- Exercise description -
Set down all of the data exactly as it appears.

*** Begin section ***

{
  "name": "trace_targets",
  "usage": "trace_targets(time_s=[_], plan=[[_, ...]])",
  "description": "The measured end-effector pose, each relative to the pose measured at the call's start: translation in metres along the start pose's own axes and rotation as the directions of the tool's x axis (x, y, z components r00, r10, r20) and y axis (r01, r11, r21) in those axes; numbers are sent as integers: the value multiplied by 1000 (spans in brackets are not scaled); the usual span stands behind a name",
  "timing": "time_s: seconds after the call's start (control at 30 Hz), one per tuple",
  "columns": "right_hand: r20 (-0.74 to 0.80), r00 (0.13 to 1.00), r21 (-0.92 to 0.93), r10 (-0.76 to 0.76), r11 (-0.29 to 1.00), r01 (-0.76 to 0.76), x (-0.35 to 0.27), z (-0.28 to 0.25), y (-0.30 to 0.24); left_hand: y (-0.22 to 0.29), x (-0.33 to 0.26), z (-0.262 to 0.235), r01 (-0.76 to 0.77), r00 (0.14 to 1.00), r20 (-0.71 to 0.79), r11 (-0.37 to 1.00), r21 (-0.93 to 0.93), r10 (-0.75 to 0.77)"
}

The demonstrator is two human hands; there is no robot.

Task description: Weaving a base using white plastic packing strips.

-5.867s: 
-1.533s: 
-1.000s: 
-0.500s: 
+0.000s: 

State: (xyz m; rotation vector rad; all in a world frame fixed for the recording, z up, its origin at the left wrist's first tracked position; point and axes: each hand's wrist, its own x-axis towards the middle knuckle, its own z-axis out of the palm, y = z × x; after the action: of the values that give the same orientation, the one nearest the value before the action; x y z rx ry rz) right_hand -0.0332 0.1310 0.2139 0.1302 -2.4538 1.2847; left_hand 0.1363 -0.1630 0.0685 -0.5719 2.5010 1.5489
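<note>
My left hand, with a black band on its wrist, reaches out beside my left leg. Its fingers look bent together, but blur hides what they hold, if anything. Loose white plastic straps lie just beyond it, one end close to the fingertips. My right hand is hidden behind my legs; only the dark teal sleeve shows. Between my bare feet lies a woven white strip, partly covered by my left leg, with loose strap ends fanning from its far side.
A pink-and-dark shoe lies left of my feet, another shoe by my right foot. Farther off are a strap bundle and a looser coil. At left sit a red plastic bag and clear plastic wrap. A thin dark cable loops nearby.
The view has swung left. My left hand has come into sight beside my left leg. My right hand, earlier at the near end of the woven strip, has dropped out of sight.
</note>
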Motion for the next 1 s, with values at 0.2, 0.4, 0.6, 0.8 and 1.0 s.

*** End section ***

- Result for this exercise -
{
  "name": "trace_targets",
  "usage": "trace_targets(time_s=[_], plan=[[_, ...]])",
  "description": "The measured end-effector pose, each relative to the pose measured at the call's start: translation in metres along the start pose's own axes and rotation as the directions of the tool's x axis (x, y, z components r00, r10, r20) and y axis (r01, r11, r21) in those axes; numbers are sent as integers: the value multiplied by 1000 (spans in brackets are not scaled); the usual span stands behind a name",
  "timing": "time_s: seconds after the call's start (control at 30 Hz), one per tuple",
  "columns": "right_hand: r20 (-0.74 to 0.80), r00 (0.13 to 1.00), r21 (-0.92 to 0.93), r10 (-0.76 to 0.76), r11 (-0.29 to 1.00), r01 (-0.76 to 0.76), x (-0.35 to 0.27), z (-0.28 to 0.25), y (-0.30 to 0.24); left_hand: y (-0.22 to 0.29), x (-0.33 to 0.26), z (-0.262 to 0.235), r01 (-0.76 to 0.77), r00 (0.14 to 1.00), r20 (-0.71 to 0.79), r11 (-0.37 to 1.00), r21 (-0.93 to 0.93), r10 (-0.75 to 0.77)"
}

The demonstrator is two human hands; there is no robot.

Task description: Weaving a base using white plastic packing strips.

-5.867s: 
-1.533s: 
-1.000s: 
-0.500s: 
+0.000s: 

State: (xyz m; rotation vector rad; all in a world frame fixed for the recording, z up, its origin at the left wrist's first tracked position; point and axes: each hand's wrist, its own x-axis towards the middle knuckle, its own z-axis out of the palm, y = z × x; after the action: of the values that give the same orientation, the one nearest the value before the action; x y z rx ry rz) right_hand -0.0332 0.1310 0.2139 0.1302 -2.4538 1.2847; left_hand 0.1363 -0.1630 0.0685 -0.5719 2.5010 1.5489
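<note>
My left hand, with a black band on its wrist, reaches out beside my left leg. Its fingers look bent together, but blur hides what they hold, if anything. Loose white plastic straps lie just beyond it, one end close to the fingertips. My right hand is hidden behind my legs; only the dark teal sleeve shows. Between my bare feet lies a woven white strip, partly covered by my left leg, with loose strap ends fanning from its far side.
A pink-and-dark shoe lies left of my feet, another shoe by my right foot. Farther off are a strap bundle and a looser coil. At left sit a red plastic bag and clear plastic wrap. A thin dark cable loops nearby.
The view has swung left. My left hand has come into sight beside my left leg. My right hand, earlier at the near end of the woven strip, has dropped out of sight.
</note>
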Motion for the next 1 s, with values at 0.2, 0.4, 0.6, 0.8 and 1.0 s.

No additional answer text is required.